Kalau di Eropa musik mengekspresikan persoalan sehari-hari. Sting yang bernyanyi tentang lingkungan hidup. U2 bisa berceloteh soal kebosanan seorang ibu muda terhadap ritme kehidupan kota besar, pembunuhan massal Irlandia Utara, penjatuhan bom atom di Hirosima, pembunuhan terhadap Martin Luther King dan tema-tema lainnya, yang bisa dilakukan di negara maju. Di Indonesia para pemusiknya memang tidak terbiasa untuk membuat lirik lagu yang mencoba mendekati persoalan-persoalan keseharian yang dihadapi oleh orang kebanyakan. Di Indonesia, para pencipta lagu cuma terlatih menciptakan lirik bertemakan cinta. Padahal mencipta lirik cinta untuk saat-saat seperti ini, bisa dengan mudah dikategorikan “cengeng” dan serba susah memang.

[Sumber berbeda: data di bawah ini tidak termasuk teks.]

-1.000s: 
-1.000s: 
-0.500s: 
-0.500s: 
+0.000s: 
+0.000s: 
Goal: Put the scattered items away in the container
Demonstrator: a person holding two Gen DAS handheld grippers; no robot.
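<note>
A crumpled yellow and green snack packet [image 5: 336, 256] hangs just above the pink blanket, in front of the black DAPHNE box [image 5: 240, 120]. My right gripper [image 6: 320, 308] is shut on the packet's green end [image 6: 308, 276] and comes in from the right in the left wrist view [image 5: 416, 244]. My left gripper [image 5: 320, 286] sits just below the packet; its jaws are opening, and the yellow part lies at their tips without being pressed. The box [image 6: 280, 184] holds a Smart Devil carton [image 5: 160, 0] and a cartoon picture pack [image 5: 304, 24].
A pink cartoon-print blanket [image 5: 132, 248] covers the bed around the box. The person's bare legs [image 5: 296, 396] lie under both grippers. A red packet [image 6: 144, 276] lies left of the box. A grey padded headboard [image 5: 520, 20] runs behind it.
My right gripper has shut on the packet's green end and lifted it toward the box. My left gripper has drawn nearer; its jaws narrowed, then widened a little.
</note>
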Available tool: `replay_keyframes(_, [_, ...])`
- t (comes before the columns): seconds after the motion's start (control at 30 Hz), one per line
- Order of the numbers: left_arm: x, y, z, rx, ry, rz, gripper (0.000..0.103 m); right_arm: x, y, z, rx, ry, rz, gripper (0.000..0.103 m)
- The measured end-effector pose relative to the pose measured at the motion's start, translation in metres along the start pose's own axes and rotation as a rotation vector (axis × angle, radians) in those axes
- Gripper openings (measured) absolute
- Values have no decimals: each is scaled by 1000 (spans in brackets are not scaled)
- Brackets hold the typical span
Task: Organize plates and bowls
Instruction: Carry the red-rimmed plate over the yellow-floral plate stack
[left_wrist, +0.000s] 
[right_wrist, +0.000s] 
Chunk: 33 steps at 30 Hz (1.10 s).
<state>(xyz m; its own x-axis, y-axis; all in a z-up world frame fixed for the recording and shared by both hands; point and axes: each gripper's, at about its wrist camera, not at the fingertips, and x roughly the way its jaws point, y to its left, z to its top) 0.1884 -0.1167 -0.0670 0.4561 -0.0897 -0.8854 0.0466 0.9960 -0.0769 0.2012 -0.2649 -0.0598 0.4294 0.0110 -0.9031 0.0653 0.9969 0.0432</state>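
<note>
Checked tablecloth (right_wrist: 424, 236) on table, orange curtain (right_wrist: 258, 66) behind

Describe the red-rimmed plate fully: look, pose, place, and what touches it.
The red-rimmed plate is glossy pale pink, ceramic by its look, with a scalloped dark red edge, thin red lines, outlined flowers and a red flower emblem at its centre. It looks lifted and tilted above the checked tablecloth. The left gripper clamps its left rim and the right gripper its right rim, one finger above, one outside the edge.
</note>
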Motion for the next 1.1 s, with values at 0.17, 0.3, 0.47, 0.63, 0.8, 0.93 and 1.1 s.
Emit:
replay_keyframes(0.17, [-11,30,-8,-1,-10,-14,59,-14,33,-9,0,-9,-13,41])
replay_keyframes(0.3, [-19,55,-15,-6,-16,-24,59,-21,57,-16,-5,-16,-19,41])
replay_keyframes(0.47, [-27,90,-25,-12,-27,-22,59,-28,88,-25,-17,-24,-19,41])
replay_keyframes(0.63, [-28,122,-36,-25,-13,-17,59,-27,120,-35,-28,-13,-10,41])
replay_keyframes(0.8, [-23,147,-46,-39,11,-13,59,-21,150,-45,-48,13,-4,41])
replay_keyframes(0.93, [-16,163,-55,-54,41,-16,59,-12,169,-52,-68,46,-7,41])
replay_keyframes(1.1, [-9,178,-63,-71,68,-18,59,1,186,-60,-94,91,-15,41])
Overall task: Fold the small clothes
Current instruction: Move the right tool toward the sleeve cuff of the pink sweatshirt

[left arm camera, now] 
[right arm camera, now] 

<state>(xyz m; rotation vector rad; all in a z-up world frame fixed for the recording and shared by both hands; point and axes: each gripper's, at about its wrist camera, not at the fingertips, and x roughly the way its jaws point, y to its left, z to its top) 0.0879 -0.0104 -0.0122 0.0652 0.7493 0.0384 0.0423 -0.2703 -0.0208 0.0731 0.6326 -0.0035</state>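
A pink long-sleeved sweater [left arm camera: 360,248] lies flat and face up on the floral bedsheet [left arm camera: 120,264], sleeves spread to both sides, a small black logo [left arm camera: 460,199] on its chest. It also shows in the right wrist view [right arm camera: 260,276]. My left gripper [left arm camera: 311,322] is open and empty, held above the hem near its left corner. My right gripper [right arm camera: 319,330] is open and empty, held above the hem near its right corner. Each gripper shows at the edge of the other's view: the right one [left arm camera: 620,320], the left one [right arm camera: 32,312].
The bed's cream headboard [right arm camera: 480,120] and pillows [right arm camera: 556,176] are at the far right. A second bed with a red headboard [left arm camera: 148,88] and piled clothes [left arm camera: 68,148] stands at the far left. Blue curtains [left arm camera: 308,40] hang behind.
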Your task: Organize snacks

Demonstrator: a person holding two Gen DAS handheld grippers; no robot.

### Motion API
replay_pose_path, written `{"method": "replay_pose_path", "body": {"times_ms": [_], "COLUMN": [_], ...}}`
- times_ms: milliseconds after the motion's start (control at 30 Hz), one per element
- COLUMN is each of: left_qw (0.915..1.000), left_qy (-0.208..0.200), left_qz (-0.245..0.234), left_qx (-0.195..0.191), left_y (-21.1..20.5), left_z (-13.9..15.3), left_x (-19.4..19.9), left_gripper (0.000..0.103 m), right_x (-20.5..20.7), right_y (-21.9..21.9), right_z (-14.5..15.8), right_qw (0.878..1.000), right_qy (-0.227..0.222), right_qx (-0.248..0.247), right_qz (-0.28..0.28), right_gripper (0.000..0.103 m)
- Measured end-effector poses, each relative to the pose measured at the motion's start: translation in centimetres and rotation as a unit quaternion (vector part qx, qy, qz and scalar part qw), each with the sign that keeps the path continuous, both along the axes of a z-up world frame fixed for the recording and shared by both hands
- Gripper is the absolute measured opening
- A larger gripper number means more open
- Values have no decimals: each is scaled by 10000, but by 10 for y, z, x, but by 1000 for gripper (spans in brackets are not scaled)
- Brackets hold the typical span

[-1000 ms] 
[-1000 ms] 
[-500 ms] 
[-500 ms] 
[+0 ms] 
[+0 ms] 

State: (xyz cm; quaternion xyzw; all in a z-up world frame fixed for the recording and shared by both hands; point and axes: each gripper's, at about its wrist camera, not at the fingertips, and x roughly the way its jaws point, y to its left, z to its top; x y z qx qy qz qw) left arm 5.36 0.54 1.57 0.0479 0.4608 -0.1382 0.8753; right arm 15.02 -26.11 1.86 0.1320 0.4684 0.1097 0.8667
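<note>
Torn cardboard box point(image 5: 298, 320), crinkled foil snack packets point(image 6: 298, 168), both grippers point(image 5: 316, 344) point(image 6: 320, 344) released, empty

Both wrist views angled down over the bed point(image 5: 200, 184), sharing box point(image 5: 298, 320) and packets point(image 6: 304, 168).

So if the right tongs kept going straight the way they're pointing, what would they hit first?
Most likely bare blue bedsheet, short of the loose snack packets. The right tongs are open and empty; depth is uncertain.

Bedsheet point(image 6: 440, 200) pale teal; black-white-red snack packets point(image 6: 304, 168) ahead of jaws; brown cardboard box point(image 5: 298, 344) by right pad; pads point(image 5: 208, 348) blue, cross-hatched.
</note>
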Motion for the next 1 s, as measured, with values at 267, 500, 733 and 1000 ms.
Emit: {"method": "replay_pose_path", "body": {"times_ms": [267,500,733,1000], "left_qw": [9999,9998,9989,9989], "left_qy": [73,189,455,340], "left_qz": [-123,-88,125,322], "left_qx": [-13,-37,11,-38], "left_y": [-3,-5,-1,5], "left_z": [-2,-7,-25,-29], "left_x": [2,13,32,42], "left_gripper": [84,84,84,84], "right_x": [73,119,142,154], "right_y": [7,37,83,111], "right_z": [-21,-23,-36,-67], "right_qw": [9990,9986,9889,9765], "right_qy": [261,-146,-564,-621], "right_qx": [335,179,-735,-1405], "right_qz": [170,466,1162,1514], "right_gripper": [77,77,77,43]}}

Dalam situasi beginilah, economic animal macam Judhi Kristiantho, dengan naluri bisnis yang tinggi, mengadakan eksperimen dan memproduksi album Heidy Diana, saya duga, tanpa ada biaya produksi yang terlalu tinggi dan spekulasi seadanya, namun mengeruk uang besar. Memang tetap bernafaskan cinta tapi lebih aman dari jangkauan batasan “cengeng” yang sudah dikonotasikan dengan lagu pop lembut tersebut. Diproduksikan oleh keberhasilan “Evi Tamala dengan “Dokter Cinta” atau Itje Trisnawati dengan "Duh Engkang”. Maka meluncurkan dangdut secara lebih deras. Sukses, tentu saja.
Pelajaran
Peristiwa ini seyogyanya memberikan pelajaran, bahwa dangdut yang selama ini diremehkan dan diabaikan oleh kaum elit di negeri ini (terutama oleh para kritikus musiknya), ternyata memiliki keindahan yang pas untuk Indonesia. Apa yang indah, tidak selalu harus datang dari Eropa dan abad 18. Apa yang indah. Tidak selalu harus dimainkan dengan normal yang njelimet. Apa yang indah, tidak selalu harus dengan musik berkekuatan ribuan watt, gitar melengking, drum menggebu dan peralatan musik yang canggih.
Musiknya Beethoven tidak harus selalu enak di telinga seorang penduduk Gunung Kidul. Mick Jagger, boleh jadi kebanggaan anak-anak muda, tapi tidak semua anak muda menggemari musik rock. Jazz dari Amerika belum tentu bisa diterima di Irian Jaya. Pendek kata, nilai-nilai keindahan suatu karya musik sangat tergantung pada ruang dan waktu dimana musik itu berada.
Meledaknya dangdut kali ini membuktikan, nilai kehidupan musik dangdut, ternyata disukai oleh cukup banyak orang di Indonesia, yang dengan setia menjadi penggemarnya. Para konsumen ternyata bisa menikmati musik dangdut.
Nah, yang tetap jadi masalah, bagaimana dangdut juga bisa memecahkan “lingkaran setan lirik bercinta”?
Mampukah para seniman dangdut, tanpa harus meniru gaya berdakwahnya Rhoma Irama, mencuatkan tanggung jawab sosialnya dengan berceloteh soal kemasyarakatan yang lain? Soal runyamnya urusan telepon, soal penggusuran tanah, sogok-menyogok, perusakan lingkungan hidup dan sebagainya?
Musik pop yang sekarang ada di Indonesia, termasuk dangdut, akan menjadi lebih baik, kalau tidak sekedar berbisik-bisik soal cinta, patah hati, ciuman pertama, atau kesepian tinggal pacar.
Andreas Harsono, adalah mahasiswa Universitas Kristen Satya Wacana, Salatiga.